## Input:
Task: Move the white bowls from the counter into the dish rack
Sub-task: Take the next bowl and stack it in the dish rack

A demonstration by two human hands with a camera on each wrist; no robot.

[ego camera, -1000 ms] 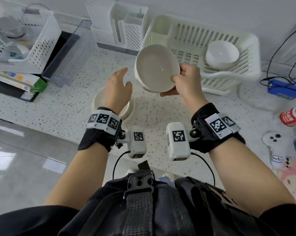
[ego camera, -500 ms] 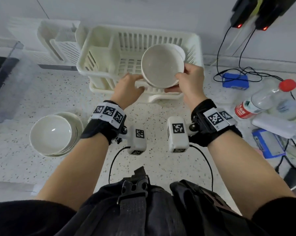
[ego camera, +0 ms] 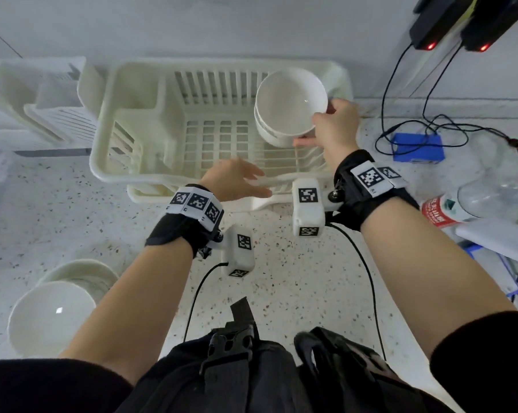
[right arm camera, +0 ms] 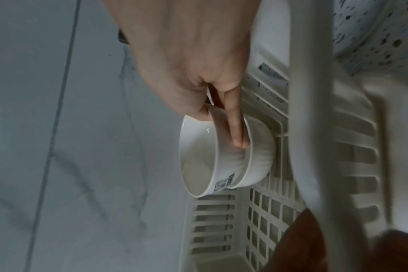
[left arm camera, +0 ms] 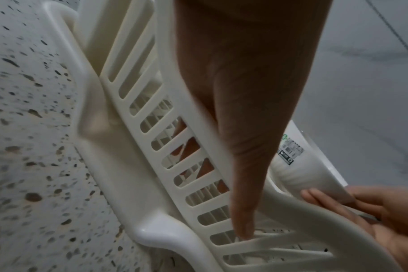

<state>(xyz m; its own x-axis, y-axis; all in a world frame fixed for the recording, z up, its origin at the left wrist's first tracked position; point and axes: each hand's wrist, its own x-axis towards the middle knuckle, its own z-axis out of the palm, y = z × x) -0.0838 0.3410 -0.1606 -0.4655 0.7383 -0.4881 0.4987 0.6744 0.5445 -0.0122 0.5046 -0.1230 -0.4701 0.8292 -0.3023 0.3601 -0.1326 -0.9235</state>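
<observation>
A cream dish rack (ego camera: 138, 162) stands at the back of the speckled counter. My right hand (ego camera: 314, 126) grips a white bowl (ego camera: 290, 99) by its rim, thumb inside and fingers outside. That bowl sits tilted in a second white bowl (ego camera: 268, 137) at the rack's right end. The right wrist view shows the held bowl (right arm camera: 198, 160) nested in the lower bowl (right arm camera: 260, 156). My left hand (ego camera: 251, 180) hovers over the rack's front rim, fingers straight, holding nothing. Two more white bowls (ego camera: 49, 314) sit stacked on the counter at the lower left.
A white utensil caddy (ego camera: 43, 93) stands left of the rack. On the right lie a blue box (ego camera: 417, 147) with black cables, a clear bottle (ego camera: 475, 201) with a red label, and a white flat object (ego camera: 496, 242). Two black chargers (ego camera: 436, 19) hang at the top right.
My right hand has carried the bowl right and down into the rack, onto the bowl there. My left hand has drawn back from the bowl to the rack's front rim.
</observation>
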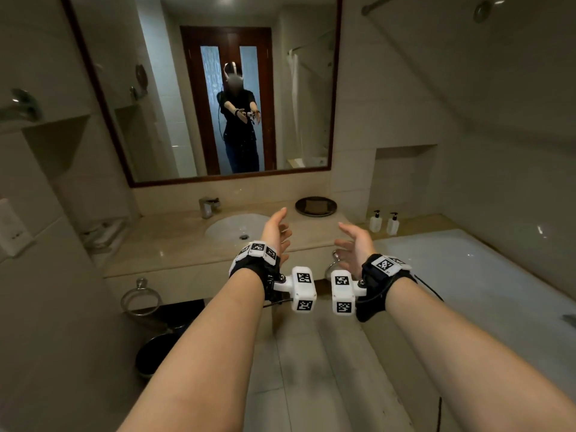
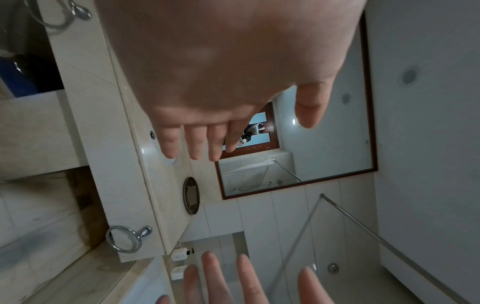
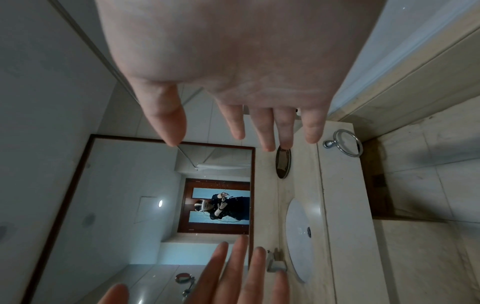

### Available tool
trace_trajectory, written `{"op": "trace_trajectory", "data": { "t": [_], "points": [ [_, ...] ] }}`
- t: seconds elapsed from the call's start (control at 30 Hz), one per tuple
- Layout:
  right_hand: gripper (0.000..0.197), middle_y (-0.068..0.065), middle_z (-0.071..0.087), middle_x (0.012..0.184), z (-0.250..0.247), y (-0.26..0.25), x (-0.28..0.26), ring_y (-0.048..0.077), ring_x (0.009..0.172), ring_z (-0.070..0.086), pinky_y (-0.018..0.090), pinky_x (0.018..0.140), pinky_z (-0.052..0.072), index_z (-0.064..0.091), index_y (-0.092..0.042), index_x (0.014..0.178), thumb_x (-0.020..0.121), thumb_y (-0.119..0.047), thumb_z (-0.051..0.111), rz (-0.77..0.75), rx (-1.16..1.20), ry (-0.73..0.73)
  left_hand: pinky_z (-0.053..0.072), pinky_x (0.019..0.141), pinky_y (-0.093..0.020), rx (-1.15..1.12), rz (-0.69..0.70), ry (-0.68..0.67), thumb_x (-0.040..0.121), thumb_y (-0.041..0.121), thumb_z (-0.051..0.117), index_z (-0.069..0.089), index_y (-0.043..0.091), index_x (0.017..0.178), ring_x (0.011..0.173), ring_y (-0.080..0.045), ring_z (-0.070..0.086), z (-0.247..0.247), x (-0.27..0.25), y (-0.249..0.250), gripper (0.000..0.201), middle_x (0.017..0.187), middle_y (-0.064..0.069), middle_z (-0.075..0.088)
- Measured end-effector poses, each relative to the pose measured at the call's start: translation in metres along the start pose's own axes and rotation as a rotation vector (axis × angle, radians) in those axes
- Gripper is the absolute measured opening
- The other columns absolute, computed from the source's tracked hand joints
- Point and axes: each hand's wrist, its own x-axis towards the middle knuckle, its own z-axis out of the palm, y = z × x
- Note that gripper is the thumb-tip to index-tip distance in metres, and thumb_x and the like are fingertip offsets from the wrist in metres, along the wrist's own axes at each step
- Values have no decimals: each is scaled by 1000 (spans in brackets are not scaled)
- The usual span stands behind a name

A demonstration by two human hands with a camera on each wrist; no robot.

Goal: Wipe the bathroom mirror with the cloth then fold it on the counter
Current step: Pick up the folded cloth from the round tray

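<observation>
A: Cloth [image 1: 315, 205] location?
B: Folded brownish, lying on a dark round tray [image 1: 300, 210] on the counter [image 1: 174, 241], right of the sink [image 1: 230, 227], below the mirror [image 1: 174, 98].
A: Hands?
B: Left hand [image 1: 276, 230] and right hand [image 1: 355, 241] raised, palms facing, fingers spread wide, holding nothing.

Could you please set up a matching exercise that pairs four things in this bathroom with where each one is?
Things:
1. mirror
2. dark round tray
3. two pump bottles
4. towel ring

Places:
A. on the counter's front face, left of the arms
B. on the wall above the sink
C. on the ledge right of the counter
D. on the counter, right of the tap

Pairs: 1-B, 2-D, 3-C, 4-A
</observation>
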Motion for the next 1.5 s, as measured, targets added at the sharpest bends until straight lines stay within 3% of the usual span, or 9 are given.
{"op": "trace_trajectory", "data": {
  "t": [0.17, 0.33, 0.53, 0.77, 0.83, 0.97, 1.23, 1.37, 1.5],
  "points": [
    [56, 13, 52, 129, -3, 0, 74, 36, 123, 46, 52, 108, 31, 48, -21, 133, 83, -42, 59, 54, 3, 51, 20, 113, -47, 35, -56, -71, 86, 61, 49, 43, 15, 140, 141, -27, 30, 14, 72, 2, 71, 150, -8, 40],
    [35, 12, 54, 125, -11, -8, 159, 35, 116, 49, 53, 107, 33, 52, -26, 116, 85, -41, 58, 89, -13, 64, 20, 113, -47, 56, -93, -49, 86, 61, 49, 42, 16, 140, 141, -27, 30, 31, 162, 3, 71, 150, -8, 40],
    [43, 12, 54, 121, -25, -26, 291, 32, 105, 52, 44, 94, 38, 55, -22, 127, 87, -41, 56, 117, 10, 57, 23, 109, -45, 96, -92, -9, 85, 62, 49, 44, 16, 139, 138, -27, 33, 69, 286, 25, 71, 146, -8, 44],
    [28, 9, 56, 115, -23, -69, 436, 29, 99, 51, 45, 95, 40, 57, -23, 105, 85, -42, 59, 180, -23, 22, 28, 99, -42, 86, -118, 46, 84, 62, 52, 51, 19, 126, 128, -24, 40, 103, 408, 56, 60, 135, -5, 52],
    [36, 8, 57, 111, -18, -70, 466, 28, 97, 51, 46, 95, 41, 58, -21, 111, 83, -44, 61, 211, -40, 18, 28, 100, -42, 83, -152, 77, 85, 60, 51, 52, 18, 121, 125, -25, 42, 103, 435, 57, 56, 134, -6, 53],
    [42, 8, 57, 110, -8, -71, 527, 27, 97, 52, 41, 84, 42, 54, -22, 117, 83, -46, 61, 227, -49, -3, 24, 109, -45, 81, -171, 87, 87, 58, 50, 47, 16, 137, 134, -27, 38, 100, 500, 63, 65, 141, -7, 49],
    [36, 8, 60, 107, 22, -85, 651, 28, 98, 55, 48, 94, 44, 56, -21, 114, 85, -41, 61, 202, -45, 49, 21, 114, -47, 126, -200, 38, 87, 59, 49, 40, 15, 144, 141, -28, 30, 96, 637, 100, 73, 147, -8, 43],
    [16, 7, 60, 99, 41, -95, 710, 25, 89, 55, 47, 88, 43, 58, -22, 91, 86, -37, 62, 232, -40, 81, 21, 113, -47, 120, -235, 28, 88, 56, 49, 42, 14, 143, 139, -30, 32, 90, 698, 121, 69, 146, -9, 43],
    [26, 8, 60, 110, 48, -92, 755, 30, 105, 55, 52, 94, 43, 56, -23, 103, 85, -40, 63, 285, -47, 107, 20, 114, -47, 104, -261, 41, 88, 56, 49, 43, 14, 142, 138, -30, 34, 90, 752, 122, 69, 145, -9, 45]
  ]
}}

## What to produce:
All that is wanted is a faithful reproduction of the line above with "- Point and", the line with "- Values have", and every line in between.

## Task answer:
- Point and axes: each hand's wrist, its own x-axis towards the middle knuckle, its own z-axis out of the palm, y = z × x
- Note that gripper is the thumb-tip to index-tip distance in metres, and thumb_x and the like are fingertip offsets from the wrist in metres, along the wrist's own axes at each step
- Values have no decimals: each is scaled by 1000 (spans in brackets are not scaled)

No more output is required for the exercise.